TASK OBJECTIVE — Your reply should be the following data, copied exactly.
════
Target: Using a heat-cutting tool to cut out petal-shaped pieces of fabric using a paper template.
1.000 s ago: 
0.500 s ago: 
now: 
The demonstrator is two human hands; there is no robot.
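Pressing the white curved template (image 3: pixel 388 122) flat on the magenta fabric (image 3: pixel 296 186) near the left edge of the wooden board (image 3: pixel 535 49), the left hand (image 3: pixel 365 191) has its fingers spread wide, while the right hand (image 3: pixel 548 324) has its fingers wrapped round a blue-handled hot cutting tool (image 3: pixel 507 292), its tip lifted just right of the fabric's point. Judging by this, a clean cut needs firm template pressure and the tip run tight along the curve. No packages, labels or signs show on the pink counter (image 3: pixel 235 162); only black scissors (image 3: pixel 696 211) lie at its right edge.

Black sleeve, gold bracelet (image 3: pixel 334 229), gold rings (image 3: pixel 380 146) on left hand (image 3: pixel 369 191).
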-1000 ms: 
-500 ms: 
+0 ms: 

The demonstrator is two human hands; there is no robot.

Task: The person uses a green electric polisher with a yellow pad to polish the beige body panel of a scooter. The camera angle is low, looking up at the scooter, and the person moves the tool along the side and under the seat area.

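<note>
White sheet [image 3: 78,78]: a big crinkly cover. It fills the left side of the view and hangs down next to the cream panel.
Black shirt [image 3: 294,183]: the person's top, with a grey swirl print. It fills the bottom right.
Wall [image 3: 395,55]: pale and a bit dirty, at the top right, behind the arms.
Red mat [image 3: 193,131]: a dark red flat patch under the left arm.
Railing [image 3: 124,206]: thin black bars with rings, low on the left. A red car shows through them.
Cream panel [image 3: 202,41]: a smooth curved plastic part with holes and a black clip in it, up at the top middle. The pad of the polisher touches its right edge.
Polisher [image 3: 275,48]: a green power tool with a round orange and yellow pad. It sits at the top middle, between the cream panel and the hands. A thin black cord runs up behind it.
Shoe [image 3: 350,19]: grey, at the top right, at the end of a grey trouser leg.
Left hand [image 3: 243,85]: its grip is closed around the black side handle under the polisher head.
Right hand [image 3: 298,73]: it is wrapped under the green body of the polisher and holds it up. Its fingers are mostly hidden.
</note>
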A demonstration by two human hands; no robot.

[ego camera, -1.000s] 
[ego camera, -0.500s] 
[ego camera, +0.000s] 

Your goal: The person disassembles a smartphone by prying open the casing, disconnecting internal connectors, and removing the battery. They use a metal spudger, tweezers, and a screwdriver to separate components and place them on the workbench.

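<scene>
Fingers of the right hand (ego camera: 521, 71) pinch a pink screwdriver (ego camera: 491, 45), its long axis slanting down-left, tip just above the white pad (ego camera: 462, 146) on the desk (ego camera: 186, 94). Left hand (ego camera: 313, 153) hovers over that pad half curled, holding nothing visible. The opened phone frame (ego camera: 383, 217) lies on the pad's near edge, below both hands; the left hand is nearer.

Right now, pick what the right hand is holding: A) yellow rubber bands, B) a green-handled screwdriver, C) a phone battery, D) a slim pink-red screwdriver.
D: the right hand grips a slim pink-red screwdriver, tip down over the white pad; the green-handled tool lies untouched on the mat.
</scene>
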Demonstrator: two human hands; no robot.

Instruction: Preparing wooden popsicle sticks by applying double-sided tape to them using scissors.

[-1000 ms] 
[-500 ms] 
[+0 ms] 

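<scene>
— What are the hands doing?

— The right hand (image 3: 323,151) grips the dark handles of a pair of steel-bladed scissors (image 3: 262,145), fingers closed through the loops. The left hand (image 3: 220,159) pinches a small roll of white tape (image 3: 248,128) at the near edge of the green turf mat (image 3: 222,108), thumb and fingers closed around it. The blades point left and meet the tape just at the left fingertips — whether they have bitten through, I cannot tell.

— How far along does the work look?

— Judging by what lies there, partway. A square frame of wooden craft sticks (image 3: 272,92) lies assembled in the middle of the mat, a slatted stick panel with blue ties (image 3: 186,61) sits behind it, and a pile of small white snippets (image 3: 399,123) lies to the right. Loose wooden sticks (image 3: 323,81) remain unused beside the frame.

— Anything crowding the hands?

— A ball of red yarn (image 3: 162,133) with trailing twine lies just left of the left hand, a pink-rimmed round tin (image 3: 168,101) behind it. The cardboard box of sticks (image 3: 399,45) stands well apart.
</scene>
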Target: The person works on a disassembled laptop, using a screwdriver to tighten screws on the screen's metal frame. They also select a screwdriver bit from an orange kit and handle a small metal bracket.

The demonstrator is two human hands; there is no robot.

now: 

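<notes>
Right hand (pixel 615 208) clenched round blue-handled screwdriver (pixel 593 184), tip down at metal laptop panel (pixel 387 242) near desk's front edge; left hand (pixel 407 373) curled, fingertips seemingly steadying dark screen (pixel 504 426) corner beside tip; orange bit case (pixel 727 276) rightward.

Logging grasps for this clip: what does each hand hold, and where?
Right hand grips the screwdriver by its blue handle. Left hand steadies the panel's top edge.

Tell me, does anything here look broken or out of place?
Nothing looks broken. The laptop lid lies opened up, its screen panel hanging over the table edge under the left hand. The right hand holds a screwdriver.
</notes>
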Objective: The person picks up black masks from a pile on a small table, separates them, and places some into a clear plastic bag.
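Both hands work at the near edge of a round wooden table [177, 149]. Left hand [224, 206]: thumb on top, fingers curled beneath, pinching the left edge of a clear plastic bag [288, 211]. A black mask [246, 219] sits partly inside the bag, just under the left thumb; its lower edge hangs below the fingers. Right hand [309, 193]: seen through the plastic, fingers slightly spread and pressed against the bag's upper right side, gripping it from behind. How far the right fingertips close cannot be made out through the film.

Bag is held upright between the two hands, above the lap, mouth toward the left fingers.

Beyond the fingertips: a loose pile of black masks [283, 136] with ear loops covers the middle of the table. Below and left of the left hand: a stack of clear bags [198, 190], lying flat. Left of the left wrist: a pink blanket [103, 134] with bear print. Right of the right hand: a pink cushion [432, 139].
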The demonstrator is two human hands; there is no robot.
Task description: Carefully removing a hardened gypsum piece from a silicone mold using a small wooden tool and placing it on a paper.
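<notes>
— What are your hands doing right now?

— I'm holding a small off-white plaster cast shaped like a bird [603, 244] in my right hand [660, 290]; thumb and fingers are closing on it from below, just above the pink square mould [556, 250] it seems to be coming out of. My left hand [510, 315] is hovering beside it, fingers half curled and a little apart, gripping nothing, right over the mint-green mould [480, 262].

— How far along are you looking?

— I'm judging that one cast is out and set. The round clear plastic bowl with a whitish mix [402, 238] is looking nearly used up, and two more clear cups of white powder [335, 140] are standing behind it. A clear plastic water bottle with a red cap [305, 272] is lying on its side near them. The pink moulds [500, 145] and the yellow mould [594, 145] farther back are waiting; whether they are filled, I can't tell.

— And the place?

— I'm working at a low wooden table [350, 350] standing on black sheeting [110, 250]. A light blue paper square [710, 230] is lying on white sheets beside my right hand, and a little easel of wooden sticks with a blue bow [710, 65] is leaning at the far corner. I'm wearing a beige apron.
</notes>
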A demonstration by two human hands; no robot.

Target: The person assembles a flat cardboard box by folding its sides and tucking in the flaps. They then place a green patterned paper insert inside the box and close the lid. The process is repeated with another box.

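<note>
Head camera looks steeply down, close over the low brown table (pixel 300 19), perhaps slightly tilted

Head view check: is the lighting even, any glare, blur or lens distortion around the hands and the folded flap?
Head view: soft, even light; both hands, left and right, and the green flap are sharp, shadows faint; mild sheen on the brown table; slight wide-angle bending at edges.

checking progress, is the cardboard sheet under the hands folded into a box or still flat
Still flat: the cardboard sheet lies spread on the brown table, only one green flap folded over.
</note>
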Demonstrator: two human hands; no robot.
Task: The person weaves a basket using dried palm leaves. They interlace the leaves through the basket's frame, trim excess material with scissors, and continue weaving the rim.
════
RESPONSE —
Target: Using a heat-cutting tool to cut out petal-shaped pieces of fabric using a paper template.
1.000 s ago: 
0.500 s ago: 
now: 
The demonstrator is two human hands; there is no robot.
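Pressing the white curved template (image 3: pixel 388 122) flat on the magenta fabric (image 3: pixel 296 186) near the left edge of the wooden board (image 3: pixel 535 49), the left hand (image 3: pixel 365 191) has its fingers spread wide, while the right hand (image 3: pixel 548 324) has its fingers wrapped round a blue-handled hot cutting tool (image 3: pixel 507 292), its tip lifted just right of the fabric's point. Judging by this, a clean cut needs firm template pressure and the tip run tight along the curve. No packages, labels or signs show on the pink counter (image 3: pixel 235 162); only black scissors (image 3: pixel 696 211) lie at its right edge.

Black sleeve, gold bracelet (image 3: pixel 334 229), gold rings (image 3: pixel 380 146) on left hand (image 3: pixel 369 191).
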-1000 ms: 
-500 ms: 
+0 ms: 

The demonstrator is two human hands; there is no robot.

Task: The person uses a green electric polisher with a yellow pad to polish the beige body panel of a scooter. The camera angle is low, looking up at the scooter, and the person moves the tool along the side and under the seat area.

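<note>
White sheet [image 3: 78,78]: a big crinkly cover. It fills the left side of the view and hangs down next to the cream panel.
Black shirt [image 3: 294,183]: the person's top, with a grey swirl print. It fills the bottom right.
Wall [image 3: 395,55]: pale and a bit dirty, at the top right, behind the arms.
Red mat [image 3: 193,131]: a dark red flat patch under the left arm.
Railing [image 3: 124,206]: thin black bars with rings, low on the left. A red car shows through them.
Cream panel [image 3: 202,41]: a smooth curved plastic part with holes and a black clip in it, up at the top middle. The pad of the polisher touches its right edge.
Polisher [image 3: 275,48]: a green power tool with a round orange and yellow pad. It sits at the top middle, between the cream panel and the hands. A thin black cord runs up behind it.
Shoe [image 3: 350,19]: grey, at the top right, at the end of a grey trouser leg.
Left hand [image 3: 243,85]: its grip is closed around the black side handle under the polisher head.
Right hand [image 3: 298,73]: it is wrapped under the green body of the polisher and holds it up. Its fingers are mostly hidden.
</note>
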A demonstration by two human hands; no robot.

[ego camera, -1.000s] 
[ego camera, -0.500s] 
[ego camera, +0.000s] 

Your goal: The person disassembles a smartphone by prying open the casing, disconnecting internal connectors, and removing the battery. They use a metal spudger, tweezers, and a screwdriver to separate components and place them on the workbench.

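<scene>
Fingers of the right hand (ego camera: 521, 71) pinch a pink screwdriver (ego camera: 491, 45), its long axis slanting down-left, tip just above the white pad (ego camera: 462, 146) on the desk (ego camera: 186, 94). Left hand (ego camera: 313, 153) hovers over that pad half curled, holding nothing visible. The opened phone frame (ego camera: 383, 217) lies on the pad's near edge, below both hands; the left hand is nearer.

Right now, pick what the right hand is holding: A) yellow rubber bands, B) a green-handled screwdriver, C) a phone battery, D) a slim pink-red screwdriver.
D: the right hand grips a slim pink-red screwdriver, tip down over the white pad; the green-handled tool lies untouched on the mat.
</scene>
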Demonstrator: two human hands; no robot.

Instruction: Preparing wooden popsicle sticks by applying double-sided tape to them using scissors.

[-1000 ms] 
[-500 ms] 
[+0 ms] 

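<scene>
— What are the hands doing?

— The right hand (image 3: 323,151) grips the dark handles of a pair of steel-bladed scissors (image 3: 262,145), fingers closed through the loops. The left hand (image 3: 220,159) pinches a small roll of white tape (image 3: 248,128) at the near edge of the green turf mat (image 3: 222,108), thumb and fingers closed around it. The blades point left and meet the tape just at the left fingertips — whether they have bitten through, I cannot tell.

— How far along does the work look?

— Judging by what lies there, partway. A square frame of wooden craft sticks (image 3: 272,92) lies assembled in the middle of the mat, a slatted stick panel with blue ties (image 3: 186,61) sits behind it, and a pile of small white snippets (image 3: 399,123) lies to the right. Loose wooden sticks (image 3: 323,81) remain unused beside the frame.

— Anything crowding the hands?

— A ball of red yarn (image 3: 162,133) with trailing twine lies just left of the left hand, a pink-rimmed round tin (image 3: 168,101) behind it. The cardboard box of sticks (image 3: 399,45) stands well apart.
</scene>
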Target: The person works on a disassembled laptop, using a screwdriver to tighten screws on the screen's metal frame. They also select a screwdriver bit from an orange kit and handle a small metal bracket.

The demonstrator is two human hands; there is no robot.

now: 

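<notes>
Right hand (pixel 615 208) clenched round blue-handled screwdriver (pixel 593 184), tip down at metal laptop panel (pixel 387 242) near desk's front edge; left hand (pixel 407 373) curled, fingertips seemingly steadying dark screen (pixel 504 426) corner beside tip; orange bit case (pixel 727 276) rightward.

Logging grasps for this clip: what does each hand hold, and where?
Right hand grips the screwdriver by its blue handle. Left hand steadies the panel's top edge.

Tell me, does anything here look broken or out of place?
Nothing looks broken. The laptop lid lies opened up, its screen panel hanging over the table edge under the left hand. The right hand holds a screwdriver.
</notes>
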Objective: The person picks up black masks from a pile on a small table, separates them, and places some into a clear plastic bag.
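Both hands work at the near edge of a round wooden table [177, 149]. Left hand [224, 206]: thumb on top, fingers curled beneath, pinching the left edge of a clear plastic bag [288, 211]. A black mask [246, 219] sits partly inside the bag, just under the left thumb; its lower edge hangs below the fingers. Right hand [309, 193]: seen through the plastic, fingers slightly spread and pressed against the bag's upper right side, gripping it from behind. How far the right fingertips close cannot be made out through the film.

Bag is held upright between the two hands, above the lap, mouth toward the left fingers.

Beyond the fingertips: a loose pile of black masks [283, 136] with ear loops covers the middle of the table. Below and left of the left hand: a stack of clear bags [198, 190], lying flat. Left of the left wrist: a pink blanket [103, 134] with bear print. Right of the right hand: a pink cushion [432, 139].
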The demonstrator is two human hands; there is no robot.
Task description: Carefully removing a hardened gypsum piece from a silicone mold using a small wooden tool and placing it on a paper.
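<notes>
— What are your hands doing right now?

— I'm holding a small off-white plaster cast shaped like a bird [603, 244] in my right hand [660, 290]; thumb and fingers are closing on it from below, just above the pink square mould [556, 250] it seems to be coming out of. My left hand [510, 315] is hovering beside it, fingers half curled and a little apart, gripping nothing, right over the mint-green mould [480, 262].

— How far along are you looking?

— I'm judging that one cast is out and set. The round clear plastic bowl with a whitish mix [402, 238] is looking nearly used up, and two more clear cups of white powder [335, 140] are standing behind it. A clear plastic water bottle with a red cap [305, 272] is lying on its side near them. The pink moulds [500, 145] and the yellow mould [594, 145] farther back are waiting; whether they are filled, I can't tell.

— And the place?

— I'm working at a low wooden table [350, 350] standing on black sheeting [110, 250]. A light blue paper square [710, 230] is lying on white sheets beside my right hand, and a little easel of wooden sticks with a blue bow [710, 65] is leaning at the far corner. I'm wearing a beige apron.
</notes>
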A demonstration by two human hands; no robot.

Target: The person assembles a flat cardboard box by folding its sides and tucking in the flaps. They then place a green patterned paper insert inside the box and close the lid. The process is repeated with another box.

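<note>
Head camera looks steeply down, close over the low brown table (pixel 300 19), perhaps slightly tilted

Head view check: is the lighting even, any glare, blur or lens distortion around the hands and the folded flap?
Head view: soft, even light; both hands, left and right, and the green flap are sharp, shadows faint; mild sheen on the brown table; slight wide-angle bending at edges.

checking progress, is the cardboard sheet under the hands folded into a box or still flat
Still flat: the cardboard sheet lies spread on the brown table, only one green flap folded over.
</note>
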Demonstrator: two human hands; no robot.
Task: The person weaves a basket using dried palm leaves. They interlace the leaves through the basket's frame, trim excess material with scissors, and continue weaving the rim.

Nothing remains to be added to the output.